**DESCRIPTION OF THE TASK:** Below are some records; quote exactly the lines from the one that contains "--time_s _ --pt" through the one that contains "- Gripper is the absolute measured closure", inclusive, and no others.

**DATA FOR THIS TASK:**
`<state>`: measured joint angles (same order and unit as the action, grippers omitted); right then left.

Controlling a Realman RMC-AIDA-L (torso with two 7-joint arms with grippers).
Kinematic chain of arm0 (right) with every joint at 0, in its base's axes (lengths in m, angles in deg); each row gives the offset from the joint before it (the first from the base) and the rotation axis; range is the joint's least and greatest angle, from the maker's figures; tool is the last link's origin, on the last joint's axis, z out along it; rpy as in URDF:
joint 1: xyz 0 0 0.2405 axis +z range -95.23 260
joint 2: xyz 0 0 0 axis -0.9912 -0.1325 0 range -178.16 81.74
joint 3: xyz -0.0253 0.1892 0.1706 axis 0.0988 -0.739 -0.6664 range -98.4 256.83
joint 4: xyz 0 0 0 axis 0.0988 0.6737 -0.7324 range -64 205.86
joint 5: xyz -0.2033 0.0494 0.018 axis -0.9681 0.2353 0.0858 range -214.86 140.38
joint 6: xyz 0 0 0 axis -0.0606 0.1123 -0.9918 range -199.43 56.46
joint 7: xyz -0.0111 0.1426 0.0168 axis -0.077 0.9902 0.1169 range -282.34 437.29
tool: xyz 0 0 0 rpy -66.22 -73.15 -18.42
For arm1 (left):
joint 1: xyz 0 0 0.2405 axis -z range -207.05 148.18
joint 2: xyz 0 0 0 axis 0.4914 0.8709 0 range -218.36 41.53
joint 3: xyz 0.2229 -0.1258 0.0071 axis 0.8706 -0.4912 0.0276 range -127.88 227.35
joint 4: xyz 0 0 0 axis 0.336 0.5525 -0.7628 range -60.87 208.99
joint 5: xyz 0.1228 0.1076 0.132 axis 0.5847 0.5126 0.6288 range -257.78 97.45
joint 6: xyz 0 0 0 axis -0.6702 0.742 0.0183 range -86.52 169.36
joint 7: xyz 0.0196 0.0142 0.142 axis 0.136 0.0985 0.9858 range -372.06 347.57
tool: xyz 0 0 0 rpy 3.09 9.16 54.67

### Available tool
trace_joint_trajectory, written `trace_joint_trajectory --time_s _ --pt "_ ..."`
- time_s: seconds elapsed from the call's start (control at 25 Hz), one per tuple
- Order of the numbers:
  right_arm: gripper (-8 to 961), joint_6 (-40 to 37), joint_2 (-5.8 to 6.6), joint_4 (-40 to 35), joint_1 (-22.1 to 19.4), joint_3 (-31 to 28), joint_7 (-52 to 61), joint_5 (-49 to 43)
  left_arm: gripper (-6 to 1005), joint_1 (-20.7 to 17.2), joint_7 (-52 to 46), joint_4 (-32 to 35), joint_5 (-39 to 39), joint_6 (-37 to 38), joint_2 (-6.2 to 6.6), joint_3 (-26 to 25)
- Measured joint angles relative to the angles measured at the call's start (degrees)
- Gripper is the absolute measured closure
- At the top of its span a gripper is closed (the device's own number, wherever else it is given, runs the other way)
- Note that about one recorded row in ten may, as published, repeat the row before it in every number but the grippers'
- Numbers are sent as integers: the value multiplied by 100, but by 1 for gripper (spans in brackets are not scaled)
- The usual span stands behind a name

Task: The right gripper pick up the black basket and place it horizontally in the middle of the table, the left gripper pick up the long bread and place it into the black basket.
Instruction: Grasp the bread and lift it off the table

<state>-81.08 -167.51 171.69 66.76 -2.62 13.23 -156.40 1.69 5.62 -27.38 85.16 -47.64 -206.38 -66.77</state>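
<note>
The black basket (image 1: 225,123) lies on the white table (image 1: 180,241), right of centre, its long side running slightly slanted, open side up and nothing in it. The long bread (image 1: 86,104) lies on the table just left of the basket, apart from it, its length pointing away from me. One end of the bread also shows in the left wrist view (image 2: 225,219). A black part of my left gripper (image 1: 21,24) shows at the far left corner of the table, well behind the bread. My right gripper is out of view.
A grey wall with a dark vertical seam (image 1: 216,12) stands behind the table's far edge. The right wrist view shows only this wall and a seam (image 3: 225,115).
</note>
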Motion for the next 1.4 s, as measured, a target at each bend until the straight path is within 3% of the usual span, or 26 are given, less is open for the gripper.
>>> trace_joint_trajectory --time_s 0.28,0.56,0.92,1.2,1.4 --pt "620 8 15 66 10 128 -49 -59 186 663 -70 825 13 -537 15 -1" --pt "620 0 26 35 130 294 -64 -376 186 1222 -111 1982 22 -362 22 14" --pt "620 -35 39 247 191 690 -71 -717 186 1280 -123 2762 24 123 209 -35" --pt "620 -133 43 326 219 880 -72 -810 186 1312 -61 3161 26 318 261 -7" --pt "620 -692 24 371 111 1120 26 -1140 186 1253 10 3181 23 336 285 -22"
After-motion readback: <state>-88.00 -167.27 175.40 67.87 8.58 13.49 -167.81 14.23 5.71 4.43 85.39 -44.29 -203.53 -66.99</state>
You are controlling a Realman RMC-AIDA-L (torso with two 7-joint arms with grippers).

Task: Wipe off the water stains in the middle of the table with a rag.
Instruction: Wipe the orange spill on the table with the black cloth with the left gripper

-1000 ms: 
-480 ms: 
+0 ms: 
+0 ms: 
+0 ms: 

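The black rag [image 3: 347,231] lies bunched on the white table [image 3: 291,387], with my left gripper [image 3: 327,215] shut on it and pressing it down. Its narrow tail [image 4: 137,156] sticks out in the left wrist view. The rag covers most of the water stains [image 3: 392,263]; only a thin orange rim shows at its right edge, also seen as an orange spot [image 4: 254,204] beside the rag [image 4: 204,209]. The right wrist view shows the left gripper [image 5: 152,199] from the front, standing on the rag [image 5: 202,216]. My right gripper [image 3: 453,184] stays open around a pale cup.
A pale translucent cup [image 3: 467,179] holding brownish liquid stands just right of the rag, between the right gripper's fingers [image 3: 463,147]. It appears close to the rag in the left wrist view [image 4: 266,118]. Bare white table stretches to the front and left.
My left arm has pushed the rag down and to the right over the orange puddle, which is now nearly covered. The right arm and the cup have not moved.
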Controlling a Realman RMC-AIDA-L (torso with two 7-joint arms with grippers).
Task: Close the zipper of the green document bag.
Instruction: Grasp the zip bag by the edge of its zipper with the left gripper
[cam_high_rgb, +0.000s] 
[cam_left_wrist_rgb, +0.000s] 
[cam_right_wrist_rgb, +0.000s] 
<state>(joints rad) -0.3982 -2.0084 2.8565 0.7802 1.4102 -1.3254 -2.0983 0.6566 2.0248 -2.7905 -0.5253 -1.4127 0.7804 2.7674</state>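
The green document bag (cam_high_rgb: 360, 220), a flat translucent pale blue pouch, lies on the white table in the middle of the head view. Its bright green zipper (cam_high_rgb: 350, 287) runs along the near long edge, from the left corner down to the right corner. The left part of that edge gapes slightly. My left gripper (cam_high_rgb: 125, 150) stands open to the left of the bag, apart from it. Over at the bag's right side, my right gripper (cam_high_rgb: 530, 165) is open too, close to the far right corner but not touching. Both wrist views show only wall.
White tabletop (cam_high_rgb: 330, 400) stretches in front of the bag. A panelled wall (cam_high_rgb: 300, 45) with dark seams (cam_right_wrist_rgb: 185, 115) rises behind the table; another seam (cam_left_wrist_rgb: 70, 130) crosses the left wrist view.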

**THE ANSWER:**
trace_joint_trajectory, written `trace_joint_trajectory --time_s _ --pt "_ ..."`
- time_s: seconds elapsed from the call's start (control at 25 Hz), one per tuple
- Order of the numbers:
  right_arm: gripper (-8 to 961), joint_6 (-40 to 37), joint_2 (-5.8 to 6.6), joint_4 (-40 to 35), joint_1 (-22.1 to 19.4), joint_3 (-31 to 28), joint_7 (-52 to 61), joint_5 (-49 to 43)
  left_arm: gripper (-6 to 1005), joint_1 (-20.7 to 17.2), joint_7 (-52 to 46), joint_4 (-32 to 35), joint_5 (-39 to 39), joint_6 (-37 to 38), joint_2 (-6.2 to 6.6), joint_3 (-26 to 25)
- Measured joint angles relative to the angles measured at the call's start (degrees)
- Gripper is the absolute measured closure

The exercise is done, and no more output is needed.